|Film review: 42|
|Written by Ivan Radford|
|Thursday, 12 September 2013 17:34|
Director: Brian Helgeland
The word "game-changer" is used so much these days it's easy to be sick of it. But make an exception for 42, Brian Helgeland's biopic of Jackie Robinson. The first black man to play major league baseball, he was a proper game-changer - he actually changed the game. Even if you're tired of hearing the word, his is a story well worth seeing.
"I've got a plan..." rumbles Branch Rickie in the run-up to the 1947 season. Played by Harrison Ford with a constant lop-sided grin and surrounded by stuffing, he comes across as the love-child of an overweight Colonel Sanders and Richard Nixon. But it's impossible not to warm to his Bible-quoting, society-subverting ways: back in a bow tie and glasses for the first time since The Last Crusade, Harrison is having a whale of a time. If the whale were white, wearing a fat suit and sounded like Richard Nixon.
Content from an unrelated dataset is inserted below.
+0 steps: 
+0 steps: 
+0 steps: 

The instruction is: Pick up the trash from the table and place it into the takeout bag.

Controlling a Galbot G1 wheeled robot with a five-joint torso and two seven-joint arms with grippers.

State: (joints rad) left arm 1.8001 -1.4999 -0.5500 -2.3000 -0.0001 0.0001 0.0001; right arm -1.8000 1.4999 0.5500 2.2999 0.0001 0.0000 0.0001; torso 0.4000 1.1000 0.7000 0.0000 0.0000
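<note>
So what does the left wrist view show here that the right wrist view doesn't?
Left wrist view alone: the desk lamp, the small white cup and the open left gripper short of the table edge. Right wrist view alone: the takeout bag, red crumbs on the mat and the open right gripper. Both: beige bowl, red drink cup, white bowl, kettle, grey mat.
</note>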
"Don't you want a player with the guts to fight back?" asks Jackie (Boseman). "I want a player with the guts NOT to fight back!" replies Rickie. The dialogue is hardly David Mamet; Basil Exposition makes several appearances, along with his friends Charlie Cliche and Henry-Handed Plot Point. "Are you really here to tell me you don't want to play on the same team as a black man?" Rickie begins one scene, in case we're not up to speed. But 42 makes up for Helgeland's unsubtle script with an unabashedly sentimental cast. Ford is the fun one, but Chadwick Boaseman delivers earnest a-plenty as the noble hero, turning his cheek to every white guy he meets.
Nicole Beharie is entertaining as his equally independent wife, making a point of pooping in the non-coloured toilets whenever she can, but she's relegated to the bench for most of the runtime, smiling from the crowd. Any domestic drama is left sitting next to her - they have a baby halfway through but he is never seen again, much to the alarm of no one. The result is a faintly hollow picture of this knight in shining jersey: a borderline hagiography of a man with no flaws and, trial by racism aside, little else to be interested in.
Credit to Helgelend, then, that he ramps up the tension when it counts: Robinson must fight on the pitch and the film is happy to do the same, flinging around the camera and skidding along in the dirt. Alan Tudyk is excellent as a foul-mouthed redneck who heckles Jackie from the dug-out, while his teammates make their own journey towards redemption believably awkward. "Why don't you shower with the team?" one of them asks Jackie. "Have a shower with me." He pauses. "That came out wrong."
42's knowing sense of humour, a moving sincerity and a neat eye for baseball scores a lot of points, even when it borders on TV movie of the week - and Ford and Boseman clearly enjoy stepping up to the plate. This is no home run, but it swings from the heart. Jackie's the real game-changer here - and that's what matters.